Parents model for their children how they should look at the world, and when a child sees a parent suffering from anxiety, the message they may receive is that the world is unsafe, unpredictable, and full of doom and gloom. This can cause children to feel anxious themselves, as they are not being given examples of how to think rationally about how the world works. Consequently, children develop problematic behaviors such as irritability, defiance, excessive fear, or separation anxiety, making it difficult for them to function.

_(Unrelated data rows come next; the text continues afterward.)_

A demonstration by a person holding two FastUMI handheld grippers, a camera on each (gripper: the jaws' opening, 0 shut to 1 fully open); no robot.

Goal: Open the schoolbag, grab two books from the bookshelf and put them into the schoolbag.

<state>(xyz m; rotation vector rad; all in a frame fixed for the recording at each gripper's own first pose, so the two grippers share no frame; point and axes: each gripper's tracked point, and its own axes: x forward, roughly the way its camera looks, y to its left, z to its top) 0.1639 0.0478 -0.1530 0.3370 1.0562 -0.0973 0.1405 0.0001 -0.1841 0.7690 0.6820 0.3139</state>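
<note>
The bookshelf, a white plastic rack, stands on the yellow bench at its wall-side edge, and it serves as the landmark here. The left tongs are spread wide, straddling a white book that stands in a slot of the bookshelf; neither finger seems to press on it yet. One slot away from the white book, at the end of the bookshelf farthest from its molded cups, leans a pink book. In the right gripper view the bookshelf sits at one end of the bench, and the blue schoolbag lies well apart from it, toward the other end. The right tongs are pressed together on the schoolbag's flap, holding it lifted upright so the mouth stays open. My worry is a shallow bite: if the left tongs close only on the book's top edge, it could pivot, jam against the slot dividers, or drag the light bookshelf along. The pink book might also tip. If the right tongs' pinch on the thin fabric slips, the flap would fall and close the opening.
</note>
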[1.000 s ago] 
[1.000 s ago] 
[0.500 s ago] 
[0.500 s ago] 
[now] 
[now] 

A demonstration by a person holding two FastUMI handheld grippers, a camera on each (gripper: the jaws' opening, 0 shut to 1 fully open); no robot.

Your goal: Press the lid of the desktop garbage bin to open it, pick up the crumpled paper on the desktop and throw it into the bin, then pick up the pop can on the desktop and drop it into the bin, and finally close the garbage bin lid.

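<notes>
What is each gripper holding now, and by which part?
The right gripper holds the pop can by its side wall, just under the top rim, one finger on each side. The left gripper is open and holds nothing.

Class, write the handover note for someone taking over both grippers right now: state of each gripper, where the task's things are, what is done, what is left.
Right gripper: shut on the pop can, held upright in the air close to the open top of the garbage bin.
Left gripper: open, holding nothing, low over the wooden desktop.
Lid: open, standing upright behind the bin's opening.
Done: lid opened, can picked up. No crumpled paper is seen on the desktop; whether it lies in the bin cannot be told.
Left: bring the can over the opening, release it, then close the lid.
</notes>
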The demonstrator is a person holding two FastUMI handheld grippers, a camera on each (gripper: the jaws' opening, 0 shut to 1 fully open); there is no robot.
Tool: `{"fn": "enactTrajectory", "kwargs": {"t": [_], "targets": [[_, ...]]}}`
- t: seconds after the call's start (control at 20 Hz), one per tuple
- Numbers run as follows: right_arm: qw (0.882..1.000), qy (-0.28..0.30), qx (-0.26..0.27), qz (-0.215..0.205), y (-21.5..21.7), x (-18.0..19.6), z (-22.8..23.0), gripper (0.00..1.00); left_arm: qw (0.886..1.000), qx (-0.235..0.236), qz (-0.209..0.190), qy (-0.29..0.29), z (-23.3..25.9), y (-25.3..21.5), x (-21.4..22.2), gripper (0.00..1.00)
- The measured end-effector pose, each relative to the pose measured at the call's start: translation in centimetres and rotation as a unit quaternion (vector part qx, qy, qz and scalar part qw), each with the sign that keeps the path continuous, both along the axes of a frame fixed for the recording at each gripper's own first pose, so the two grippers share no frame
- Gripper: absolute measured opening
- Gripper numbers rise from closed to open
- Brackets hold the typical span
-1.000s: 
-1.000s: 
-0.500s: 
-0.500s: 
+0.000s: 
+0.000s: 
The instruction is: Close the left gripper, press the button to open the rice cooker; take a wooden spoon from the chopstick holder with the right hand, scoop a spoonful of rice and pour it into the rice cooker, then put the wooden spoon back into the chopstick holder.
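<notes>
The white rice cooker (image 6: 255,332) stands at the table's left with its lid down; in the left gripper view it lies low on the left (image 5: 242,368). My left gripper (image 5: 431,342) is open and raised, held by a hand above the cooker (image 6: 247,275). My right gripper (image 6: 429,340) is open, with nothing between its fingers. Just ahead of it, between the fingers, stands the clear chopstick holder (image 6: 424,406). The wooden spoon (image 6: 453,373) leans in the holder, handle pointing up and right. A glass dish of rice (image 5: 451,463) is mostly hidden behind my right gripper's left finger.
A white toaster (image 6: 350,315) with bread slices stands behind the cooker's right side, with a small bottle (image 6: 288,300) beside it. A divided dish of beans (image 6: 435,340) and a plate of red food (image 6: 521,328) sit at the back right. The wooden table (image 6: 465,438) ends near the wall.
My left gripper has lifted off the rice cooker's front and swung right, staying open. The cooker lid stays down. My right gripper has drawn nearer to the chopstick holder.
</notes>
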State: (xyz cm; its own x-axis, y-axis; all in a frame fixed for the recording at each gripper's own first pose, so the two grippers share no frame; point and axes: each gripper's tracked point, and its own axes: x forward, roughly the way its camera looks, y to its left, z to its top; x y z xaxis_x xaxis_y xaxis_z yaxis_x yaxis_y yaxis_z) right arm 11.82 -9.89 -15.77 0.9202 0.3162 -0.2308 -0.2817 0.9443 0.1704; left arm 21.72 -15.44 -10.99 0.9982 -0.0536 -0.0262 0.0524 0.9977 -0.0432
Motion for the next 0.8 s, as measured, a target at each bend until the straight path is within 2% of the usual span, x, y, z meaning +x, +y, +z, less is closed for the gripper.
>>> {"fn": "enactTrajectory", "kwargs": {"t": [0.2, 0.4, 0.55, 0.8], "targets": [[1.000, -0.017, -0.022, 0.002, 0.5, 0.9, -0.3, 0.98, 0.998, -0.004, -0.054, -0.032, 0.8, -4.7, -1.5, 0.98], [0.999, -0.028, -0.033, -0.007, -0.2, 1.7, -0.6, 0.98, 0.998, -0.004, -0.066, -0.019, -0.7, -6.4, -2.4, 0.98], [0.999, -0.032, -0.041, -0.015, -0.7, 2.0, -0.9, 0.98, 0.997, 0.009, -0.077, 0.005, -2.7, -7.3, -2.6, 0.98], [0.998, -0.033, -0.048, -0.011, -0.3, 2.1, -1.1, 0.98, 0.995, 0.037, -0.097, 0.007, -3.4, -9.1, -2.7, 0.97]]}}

In addition to modeling anxious behavior, a person’s parenting style and strategy can be deeply affected by their levels of anxiety. Parents struggling with anxiety often fear that the world is a place where terrible things happen, causing them to feel like they need to protect their children, often unnecessarily.
Often called “helicopter parenting,” parents with anxiety can often inadvertently engage in behavior that is overly cautious or protective, thus decreasing a child’s ability to have positive, age-appropriate experiences. Children are resilient and can handle a lot of uncertainty and unpredictability without being devastatingly impacted by it, but they also need the opportunities to fail or struggle in order to learn how to tolerate difficulties in life.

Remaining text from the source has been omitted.